What you have to do. The entries below contain a line with "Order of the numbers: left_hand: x" and a line with "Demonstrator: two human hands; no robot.". Quote exactly those two lines and all lines between them.

(Dataset items)
----------

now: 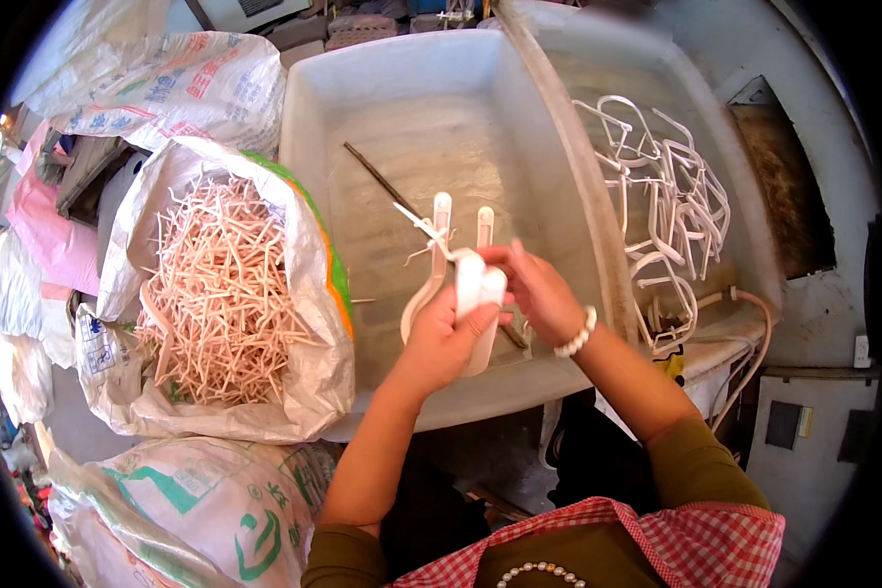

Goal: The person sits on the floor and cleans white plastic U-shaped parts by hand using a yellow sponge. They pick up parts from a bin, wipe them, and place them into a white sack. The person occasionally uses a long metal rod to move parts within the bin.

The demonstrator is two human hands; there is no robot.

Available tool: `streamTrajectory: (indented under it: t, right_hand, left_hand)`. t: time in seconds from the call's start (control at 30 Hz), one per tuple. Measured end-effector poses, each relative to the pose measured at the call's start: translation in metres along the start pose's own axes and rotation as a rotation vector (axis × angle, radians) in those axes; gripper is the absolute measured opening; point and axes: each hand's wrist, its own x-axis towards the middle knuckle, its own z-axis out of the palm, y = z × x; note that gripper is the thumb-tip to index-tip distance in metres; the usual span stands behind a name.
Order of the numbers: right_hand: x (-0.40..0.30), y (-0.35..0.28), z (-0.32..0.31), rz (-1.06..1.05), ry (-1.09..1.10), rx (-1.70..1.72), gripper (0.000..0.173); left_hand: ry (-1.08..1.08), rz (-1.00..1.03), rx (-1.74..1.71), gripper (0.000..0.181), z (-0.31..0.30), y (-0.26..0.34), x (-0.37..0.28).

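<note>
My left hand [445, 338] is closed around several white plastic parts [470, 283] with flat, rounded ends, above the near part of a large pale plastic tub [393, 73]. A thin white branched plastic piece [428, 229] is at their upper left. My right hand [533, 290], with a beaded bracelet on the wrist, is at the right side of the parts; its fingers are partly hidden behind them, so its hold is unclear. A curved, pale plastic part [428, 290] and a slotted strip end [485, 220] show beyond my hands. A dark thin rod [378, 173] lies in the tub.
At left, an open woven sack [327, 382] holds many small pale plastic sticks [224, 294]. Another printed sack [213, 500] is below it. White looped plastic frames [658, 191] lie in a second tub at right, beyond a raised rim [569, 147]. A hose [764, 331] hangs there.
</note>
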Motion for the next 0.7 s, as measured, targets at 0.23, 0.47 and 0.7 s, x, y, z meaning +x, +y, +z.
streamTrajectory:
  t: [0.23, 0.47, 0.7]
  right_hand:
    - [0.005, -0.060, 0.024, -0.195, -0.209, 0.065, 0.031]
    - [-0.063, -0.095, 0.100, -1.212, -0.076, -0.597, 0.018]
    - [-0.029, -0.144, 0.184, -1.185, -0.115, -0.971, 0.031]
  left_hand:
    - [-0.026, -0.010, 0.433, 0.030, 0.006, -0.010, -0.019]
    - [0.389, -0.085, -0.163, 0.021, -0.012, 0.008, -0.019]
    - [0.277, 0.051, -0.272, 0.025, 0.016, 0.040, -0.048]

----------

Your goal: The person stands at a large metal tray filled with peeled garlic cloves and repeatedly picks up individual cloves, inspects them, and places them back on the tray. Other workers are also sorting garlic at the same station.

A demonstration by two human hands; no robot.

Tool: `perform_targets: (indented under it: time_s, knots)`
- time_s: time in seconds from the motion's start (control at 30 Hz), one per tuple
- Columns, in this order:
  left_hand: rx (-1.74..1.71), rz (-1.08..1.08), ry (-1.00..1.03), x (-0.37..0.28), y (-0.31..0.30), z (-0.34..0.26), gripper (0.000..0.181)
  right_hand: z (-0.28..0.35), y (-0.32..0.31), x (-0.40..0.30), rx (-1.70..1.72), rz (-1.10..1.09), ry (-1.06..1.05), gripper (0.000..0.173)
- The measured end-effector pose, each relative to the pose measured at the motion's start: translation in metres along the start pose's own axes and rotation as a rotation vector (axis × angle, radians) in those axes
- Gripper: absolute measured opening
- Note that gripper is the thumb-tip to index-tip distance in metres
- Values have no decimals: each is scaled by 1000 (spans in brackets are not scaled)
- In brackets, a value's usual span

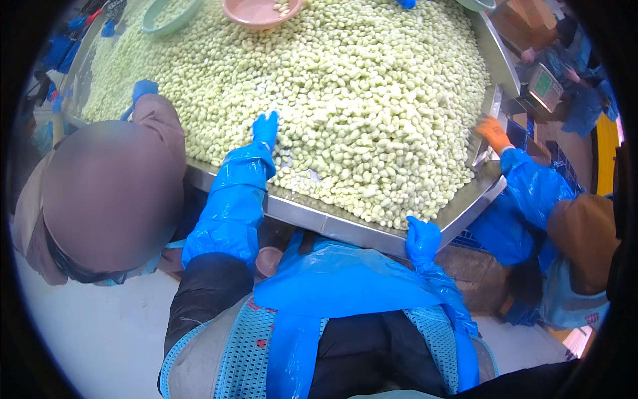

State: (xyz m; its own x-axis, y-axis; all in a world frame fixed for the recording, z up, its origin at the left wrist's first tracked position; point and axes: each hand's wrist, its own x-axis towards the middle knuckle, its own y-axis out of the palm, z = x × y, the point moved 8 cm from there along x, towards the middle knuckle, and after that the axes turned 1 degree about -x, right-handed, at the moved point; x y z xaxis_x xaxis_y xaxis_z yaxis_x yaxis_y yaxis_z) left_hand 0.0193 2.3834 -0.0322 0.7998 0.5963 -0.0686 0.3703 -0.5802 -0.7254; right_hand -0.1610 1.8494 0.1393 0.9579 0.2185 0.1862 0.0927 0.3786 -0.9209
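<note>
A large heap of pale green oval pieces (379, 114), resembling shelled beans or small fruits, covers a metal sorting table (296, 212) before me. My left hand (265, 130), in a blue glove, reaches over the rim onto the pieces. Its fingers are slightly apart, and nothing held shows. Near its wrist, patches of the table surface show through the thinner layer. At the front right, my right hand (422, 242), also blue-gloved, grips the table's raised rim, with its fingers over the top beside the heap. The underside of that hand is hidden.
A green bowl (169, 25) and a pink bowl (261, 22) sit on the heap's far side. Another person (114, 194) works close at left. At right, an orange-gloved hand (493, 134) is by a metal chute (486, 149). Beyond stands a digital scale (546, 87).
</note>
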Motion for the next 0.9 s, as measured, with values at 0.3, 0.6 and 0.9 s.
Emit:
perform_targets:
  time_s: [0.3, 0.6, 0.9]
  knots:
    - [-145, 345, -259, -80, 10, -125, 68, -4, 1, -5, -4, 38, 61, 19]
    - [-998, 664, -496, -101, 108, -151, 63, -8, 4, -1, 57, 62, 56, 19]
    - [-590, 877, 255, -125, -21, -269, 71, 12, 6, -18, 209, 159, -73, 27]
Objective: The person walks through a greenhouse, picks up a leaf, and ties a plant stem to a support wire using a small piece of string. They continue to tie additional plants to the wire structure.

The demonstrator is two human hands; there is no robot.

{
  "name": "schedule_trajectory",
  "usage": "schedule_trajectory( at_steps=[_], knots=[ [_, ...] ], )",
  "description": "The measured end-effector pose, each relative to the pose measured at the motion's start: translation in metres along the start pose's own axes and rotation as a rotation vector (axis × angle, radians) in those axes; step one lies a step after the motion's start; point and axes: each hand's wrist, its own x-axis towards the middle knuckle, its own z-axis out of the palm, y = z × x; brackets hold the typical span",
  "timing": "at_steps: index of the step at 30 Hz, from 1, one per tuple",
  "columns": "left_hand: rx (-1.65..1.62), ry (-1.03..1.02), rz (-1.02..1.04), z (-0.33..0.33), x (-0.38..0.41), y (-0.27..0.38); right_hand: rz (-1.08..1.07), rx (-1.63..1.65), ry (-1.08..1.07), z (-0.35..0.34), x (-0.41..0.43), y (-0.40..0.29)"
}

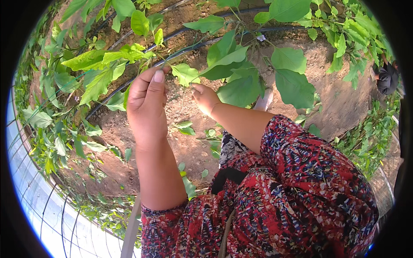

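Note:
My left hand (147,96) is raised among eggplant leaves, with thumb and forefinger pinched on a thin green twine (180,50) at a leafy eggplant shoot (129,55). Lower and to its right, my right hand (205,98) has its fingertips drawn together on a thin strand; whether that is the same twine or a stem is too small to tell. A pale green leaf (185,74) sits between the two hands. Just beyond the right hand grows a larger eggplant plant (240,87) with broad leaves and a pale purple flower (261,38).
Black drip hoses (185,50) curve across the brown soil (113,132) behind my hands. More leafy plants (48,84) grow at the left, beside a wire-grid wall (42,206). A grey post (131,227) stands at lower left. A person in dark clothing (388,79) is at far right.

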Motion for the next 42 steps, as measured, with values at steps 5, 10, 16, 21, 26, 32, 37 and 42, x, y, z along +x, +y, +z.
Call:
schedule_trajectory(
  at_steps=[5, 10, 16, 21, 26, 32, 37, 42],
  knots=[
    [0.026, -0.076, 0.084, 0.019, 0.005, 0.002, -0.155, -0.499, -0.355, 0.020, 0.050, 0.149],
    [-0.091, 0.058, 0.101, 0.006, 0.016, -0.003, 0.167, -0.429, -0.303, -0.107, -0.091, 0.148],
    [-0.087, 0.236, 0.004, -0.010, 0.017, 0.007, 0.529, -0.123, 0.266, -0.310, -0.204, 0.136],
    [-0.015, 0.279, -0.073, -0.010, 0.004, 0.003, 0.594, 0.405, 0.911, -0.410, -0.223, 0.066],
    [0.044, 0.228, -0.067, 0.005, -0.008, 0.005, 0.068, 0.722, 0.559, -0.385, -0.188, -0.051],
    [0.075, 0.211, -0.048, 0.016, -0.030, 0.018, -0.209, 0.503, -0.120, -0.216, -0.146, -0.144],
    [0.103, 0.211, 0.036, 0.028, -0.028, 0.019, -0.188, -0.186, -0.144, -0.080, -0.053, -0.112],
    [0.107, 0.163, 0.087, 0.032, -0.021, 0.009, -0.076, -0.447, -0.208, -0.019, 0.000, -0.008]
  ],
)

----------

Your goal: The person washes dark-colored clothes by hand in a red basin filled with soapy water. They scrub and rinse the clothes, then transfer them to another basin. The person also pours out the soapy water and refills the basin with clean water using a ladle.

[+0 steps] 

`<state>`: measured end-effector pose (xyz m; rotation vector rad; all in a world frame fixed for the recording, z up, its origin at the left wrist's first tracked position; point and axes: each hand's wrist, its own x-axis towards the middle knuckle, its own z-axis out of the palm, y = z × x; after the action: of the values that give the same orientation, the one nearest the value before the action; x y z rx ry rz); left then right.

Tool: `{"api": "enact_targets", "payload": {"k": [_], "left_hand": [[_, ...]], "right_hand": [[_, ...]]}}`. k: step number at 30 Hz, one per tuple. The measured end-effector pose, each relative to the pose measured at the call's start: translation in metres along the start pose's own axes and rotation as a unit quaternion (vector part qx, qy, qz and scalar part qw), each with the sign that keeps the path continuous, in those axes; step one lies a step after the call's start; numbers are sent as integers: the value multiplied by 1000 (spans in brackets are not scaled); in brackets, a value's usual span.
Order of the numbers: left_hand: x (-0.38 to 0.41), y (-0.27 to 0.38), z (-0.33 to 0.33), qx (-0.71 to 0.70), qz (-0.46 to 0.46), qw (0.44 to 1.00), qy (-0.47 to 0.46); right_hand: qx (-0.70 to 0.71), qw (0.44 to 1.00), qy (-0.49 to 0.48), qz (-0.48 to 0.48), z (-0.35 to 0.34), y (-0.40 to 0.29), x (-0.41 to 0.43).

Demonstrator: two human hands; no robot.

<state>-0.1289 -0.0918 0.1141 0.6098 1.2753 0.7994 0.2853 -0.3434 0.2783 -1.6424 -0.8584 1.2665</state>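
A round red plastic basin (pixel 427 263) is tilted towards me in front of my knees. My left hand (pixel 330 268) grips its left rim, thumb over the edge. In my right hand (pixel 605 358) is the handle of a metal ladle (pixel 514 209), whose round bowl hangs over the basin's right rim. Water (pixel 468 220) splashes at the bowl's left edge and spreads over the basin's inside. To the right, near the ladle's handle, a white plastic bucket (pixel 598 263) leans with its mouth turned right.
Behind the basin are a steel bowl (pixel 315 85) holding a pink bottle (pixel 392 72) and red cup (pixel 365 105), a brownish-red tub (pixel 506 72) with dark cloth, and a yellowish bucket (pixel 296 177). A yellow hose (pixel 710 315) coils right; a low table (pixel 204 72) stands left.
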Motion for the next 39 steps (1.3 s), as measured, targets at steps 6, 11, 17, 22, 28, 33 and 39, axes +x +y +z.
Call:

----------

Answer space.
Order of the numbers: left_hand: x (-0.38 to 0.41), y (-0.27 to 0.38), z (-0.33 to 0.33), qx (-0.71 to 0.70), qz (-0.46 to 0.46), qw (0.44 to 1.00), qy (-0.47 to 0.46); right_hand: qx (-0.70 to 0.71), qw (0.44 to 1.00), qy (-0.49 to 0.48), qz (-0.48 to 0.48), z (-0.35 to 0.34), y (-0.40 to 0.29), x (-0.41 to 0.43).

Demonstrator: two human hands; no robot.

The exercise is complete with this answer.